SEIZE THE TIME!
LEWISHAM MEETING CALLS FOR PAY BALLOT TO BEGIN
Lewisham NUT’s September General Meeting unanimously agreed a motion drafted by Martin Powell-Davies calling on the NUT’s National Executive to seize the time and vote to launch a national ballot for strike action.
As Martin and other teachers pointed out, the TUC had agreed that unions should be co-ordinating action over pay. With UNISON now preparing to ballot their members for action in November, the NUT now has a golden opportunity to turn that policy into action with co-ordinated ballots by NUT teachers and UNISON school support staff. Civil servants in the PCS are looking to ballot too.
The next timetabled meeting of the NUT National Executive is on October 4th although a request for an earlier Special Meeting of the NUT Executive has also been submitted by members supporting the call for action.
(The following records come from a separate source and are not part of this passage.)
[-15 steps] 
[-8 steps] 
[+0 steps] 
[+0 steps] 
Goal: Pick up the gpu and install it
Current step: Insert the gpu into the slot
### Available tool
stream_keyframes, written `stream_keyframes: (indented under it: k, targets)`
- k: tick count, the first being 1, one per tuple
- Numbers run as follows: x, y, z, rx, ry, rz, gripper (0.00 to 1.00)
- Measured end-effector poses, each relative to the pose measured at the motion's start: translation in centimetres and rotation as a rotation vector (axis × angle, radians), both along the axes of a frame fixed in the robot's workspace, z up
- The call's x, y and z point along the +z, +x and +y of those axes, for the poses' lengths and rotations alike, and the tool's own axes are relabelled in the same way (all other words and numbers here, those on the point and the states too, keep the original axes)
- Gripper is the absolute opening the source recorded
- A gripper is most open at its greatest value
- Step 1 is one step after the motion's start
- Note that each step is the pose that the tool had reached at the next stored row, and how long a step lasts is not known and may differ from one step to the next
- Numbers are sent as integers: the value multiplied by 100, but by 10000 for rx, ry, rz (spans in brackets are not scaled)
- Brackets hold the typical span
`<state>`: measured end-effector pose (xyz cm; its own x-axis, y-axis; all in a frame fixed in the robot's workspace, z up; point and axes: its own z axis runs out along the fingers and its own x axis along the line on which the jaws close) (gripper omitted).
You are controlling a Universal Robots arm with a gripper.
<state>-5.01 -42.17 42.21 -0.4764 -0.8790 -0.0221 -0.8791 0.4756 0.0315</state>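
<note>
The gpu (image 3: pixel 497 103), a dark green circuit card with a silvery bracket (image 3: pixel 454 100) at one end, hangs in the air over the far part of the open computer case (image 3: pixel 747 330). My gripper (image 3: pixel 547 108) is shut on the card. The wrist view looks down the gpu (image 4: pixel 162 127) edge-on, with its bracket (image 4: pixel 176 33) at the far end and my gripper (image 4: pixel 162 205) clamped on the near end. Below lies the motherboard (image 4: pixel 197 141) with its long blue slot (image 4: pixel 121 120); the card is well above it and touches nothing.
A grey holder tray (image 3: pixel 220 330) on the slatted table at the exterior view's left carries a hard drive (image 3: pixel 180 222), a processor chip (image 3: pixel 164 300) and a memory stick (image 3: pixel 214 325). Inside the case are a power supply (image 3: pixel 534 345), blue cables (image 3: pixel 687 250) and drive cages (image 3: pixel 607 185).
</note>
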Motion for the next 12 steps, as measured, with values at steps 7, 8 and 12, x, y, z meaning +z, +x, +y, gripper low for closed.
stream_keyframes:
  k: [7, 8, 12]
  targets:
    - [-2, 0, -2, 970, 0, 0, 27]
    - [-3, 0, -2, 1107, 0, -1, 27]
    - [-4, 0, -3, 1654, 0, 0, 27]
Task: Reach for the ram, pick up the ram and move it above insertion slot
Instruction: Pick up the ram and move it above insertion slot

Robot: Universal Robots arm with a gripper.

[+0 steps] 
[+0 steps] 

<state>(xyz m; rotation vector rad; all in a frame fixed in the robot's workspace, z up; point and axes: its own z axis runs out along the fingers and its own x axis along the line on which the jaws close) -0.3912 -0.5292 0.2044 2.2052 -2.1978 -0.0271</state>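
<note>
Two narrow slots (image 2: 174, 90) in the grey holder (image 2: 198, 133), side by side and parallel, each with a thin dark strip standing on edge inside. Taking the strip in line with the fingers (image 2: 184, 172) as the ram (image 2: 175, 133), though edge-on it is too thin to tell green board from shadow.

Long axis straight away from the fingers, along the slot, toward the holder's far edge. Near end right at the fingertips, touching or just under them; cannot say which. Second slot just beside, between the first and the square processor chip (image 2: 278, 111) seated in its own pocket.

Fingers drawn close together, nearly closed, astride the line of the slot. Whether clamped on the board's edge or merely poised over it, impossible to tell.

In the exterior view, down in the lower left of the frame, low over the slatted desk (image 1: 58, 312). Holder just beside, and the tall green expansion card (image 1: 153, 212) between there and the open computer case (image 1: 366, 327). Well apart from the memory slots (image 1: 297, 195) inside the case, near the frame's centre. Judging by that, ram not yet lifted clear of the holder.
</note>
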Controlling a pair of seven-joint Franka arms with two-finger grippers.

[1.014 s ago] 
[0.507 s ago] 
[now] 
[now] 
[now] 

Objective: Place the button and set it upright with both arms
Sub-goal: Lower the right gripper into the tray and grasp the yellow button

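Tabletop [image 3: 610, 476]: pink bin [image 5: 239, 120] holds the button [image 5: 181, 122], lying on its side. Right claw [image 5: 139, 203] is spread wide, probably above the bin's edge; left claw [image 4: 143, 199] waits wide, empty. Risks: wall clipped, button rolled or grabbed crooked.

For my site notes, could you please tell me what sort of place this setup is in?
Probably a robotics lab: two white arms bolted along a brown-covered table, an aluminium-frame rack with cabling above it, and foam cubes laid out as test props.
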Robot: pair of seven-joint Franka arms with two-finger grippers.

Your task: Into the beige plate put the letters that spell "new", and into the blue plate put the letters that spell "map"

Martin Powell-Davies is urging NUT members to call on the Executive to meet and launch the national ballot agreed at Annual Conference without delay.
The motion agreed in Lewisham was as follows:
Lewisham NUT restates its determination to build the Union’s campaign to oppose both the failure to honour the ‘pay trigger’ over our below-inflation awards for 2006 and 2007 and the threat of just 2% awards for 2008-11.
We welcome the fact that the Executive has agreed to ballot members for national action this term but believe that it is now time to carry out such a ballot, for discontinuous national action, without delay. This would send a clear message to the Review Body of the Union’s determination, and allow us to prepare to take co-ordinated action alongside colleagues in other unions.
We are encouraged by the action taken by civil servants, postal workers and prison officers already this year and the proposal by UNISON to ballot their Local Government workers for national action. We believe that united action by teachers and support staff, co-ordinated with other trade unionists where possible, would raise the confidence of trade unionists and apply pressure to the Government to think again over public sector pay.